Japanese Using Aluminum Hydrides to Store Hydrogen

Hydrogen Fuel Tanks

Japanese researchers have discovered a lightweight and robust material for storing highly compressed hydrogen gas. Other metal hydride tanks are typically heavy, adding a lot of weight to the vehicle and bringing down the MPGe’s.

According to The Engineer, “Lightweight interstitial hydrides – compounds in which hydrogen atoms occupy the spaces between metal atoms – have been proposed as a safe and efficient means for storing hydrogen for fuel cell vehicles. An aluminium-based alloy hydride is claimed to offer a more viable candidate because it has the desired traits of: light weight, no toxicity to plants and animals, and absence of volatile gas products except for hydrogen.

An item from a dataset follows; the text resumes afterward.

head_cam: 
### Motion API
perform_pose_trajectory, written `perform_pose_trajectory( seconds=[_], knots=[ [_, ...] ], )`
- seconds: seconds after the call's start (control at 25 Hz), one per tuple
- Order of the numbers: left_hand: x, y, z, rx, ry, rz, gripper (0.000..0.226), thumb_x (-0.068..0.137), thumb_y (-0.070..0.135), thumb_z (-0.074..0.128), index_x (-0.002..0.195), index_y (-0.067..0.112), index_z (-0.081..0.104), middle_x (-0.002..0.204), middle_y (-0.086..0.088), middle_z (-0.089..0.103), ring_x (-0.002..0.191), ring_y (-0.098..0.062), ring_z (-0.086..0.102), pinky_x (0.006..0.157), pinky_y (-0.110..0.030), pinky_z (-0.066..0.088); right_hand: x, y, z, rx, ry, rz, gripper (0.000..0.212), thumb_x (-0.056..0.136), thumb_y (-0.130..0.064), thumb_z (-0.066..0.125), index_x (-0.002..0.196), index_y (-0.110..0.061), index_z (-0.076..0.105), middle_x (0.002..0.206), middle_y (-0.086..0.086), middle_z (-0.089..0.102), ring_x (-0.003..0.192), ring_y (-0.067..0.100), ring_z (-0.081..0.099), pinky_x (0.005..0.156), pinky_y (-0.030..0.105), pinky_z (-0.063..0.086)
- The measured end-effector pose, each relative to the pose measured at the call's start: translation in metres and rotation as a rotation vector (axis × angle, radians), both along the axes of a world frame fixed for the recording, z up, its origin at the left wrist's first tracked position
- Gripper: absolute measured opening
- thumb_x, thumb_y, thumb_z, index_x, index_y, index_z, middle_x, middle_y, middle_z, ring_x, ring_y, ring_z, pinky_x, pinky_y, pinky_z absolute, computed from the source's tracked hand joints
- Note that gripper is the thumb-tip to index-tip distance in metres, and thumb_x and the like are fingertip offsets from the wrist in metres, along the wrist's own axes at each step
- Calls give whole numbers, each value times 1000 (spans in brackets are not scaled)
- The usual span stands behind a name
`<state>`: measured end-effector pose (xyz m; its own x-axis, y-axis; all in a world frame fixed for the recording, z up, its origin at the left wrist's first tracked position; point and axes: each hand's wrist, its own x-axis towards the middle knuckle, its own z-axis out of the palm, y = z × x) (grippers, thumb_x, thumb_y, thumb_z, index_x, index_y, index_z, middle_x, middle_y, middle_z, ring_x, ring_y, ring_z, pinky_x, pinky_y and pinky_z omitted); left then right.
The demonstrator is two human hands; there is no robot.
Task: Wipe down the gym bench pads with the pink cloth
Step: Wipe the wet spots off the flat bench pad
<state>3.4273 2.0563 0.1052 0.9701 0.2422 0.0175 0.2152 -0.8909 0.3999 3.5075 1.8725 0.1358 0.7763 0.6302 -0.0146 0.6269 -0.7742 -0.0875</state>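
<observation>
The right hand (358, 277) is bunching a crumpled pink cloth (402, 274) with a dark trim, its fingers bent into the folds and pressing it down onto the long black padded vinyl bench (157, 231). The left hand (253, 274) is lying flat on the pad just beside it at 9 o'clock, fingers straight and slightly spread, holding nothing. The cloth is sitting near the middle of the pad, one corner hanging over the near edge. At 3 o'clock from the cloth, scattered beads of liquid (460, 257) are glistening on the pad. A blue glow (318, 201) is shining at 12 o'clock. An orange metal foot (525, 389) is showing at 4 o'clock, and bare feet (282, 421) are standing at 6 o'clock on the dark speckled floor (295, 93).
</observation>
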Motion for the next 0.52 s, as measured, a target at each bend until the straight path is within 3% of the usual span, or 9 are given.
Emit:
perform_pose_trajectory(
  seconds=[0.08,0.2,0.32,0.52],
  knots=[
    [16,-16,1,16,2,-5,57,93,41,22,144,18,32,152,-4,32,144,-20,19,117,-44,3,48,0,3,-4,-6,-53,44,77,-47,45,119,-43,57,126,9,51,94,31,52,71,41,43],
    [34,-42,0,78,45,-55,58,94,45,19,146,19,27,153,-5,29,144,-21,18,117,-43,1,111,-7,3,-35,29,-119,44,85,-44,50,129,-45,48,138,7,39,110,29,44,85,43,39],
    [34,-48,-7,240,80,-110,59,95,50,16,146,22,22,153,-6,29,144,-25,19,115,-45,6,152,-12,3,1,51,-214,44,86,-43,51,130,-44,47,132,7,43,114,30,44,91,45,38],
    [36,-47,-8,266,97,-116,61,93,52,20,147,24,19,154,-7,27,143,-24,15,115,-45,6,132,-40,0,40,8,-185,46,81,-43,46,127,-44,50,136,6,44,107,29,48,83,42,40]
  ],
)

“Until now, however, only complex aluminium hydrides that are unsuitable for use as a hydrogen storage system have been created. In an APL Materials paper a joint research group with members from the Japan Atomic Energy Agency and Tohoku University announced that it had achieved the goal of a simple-structured, aluminium-based interstitial alloy.”

The conditions used to manufacture the alloy were extreme. But now that the researchers have some experience with this aluminum alloy, they hope, going forward to produce similar materials using less heat and pressure in the process.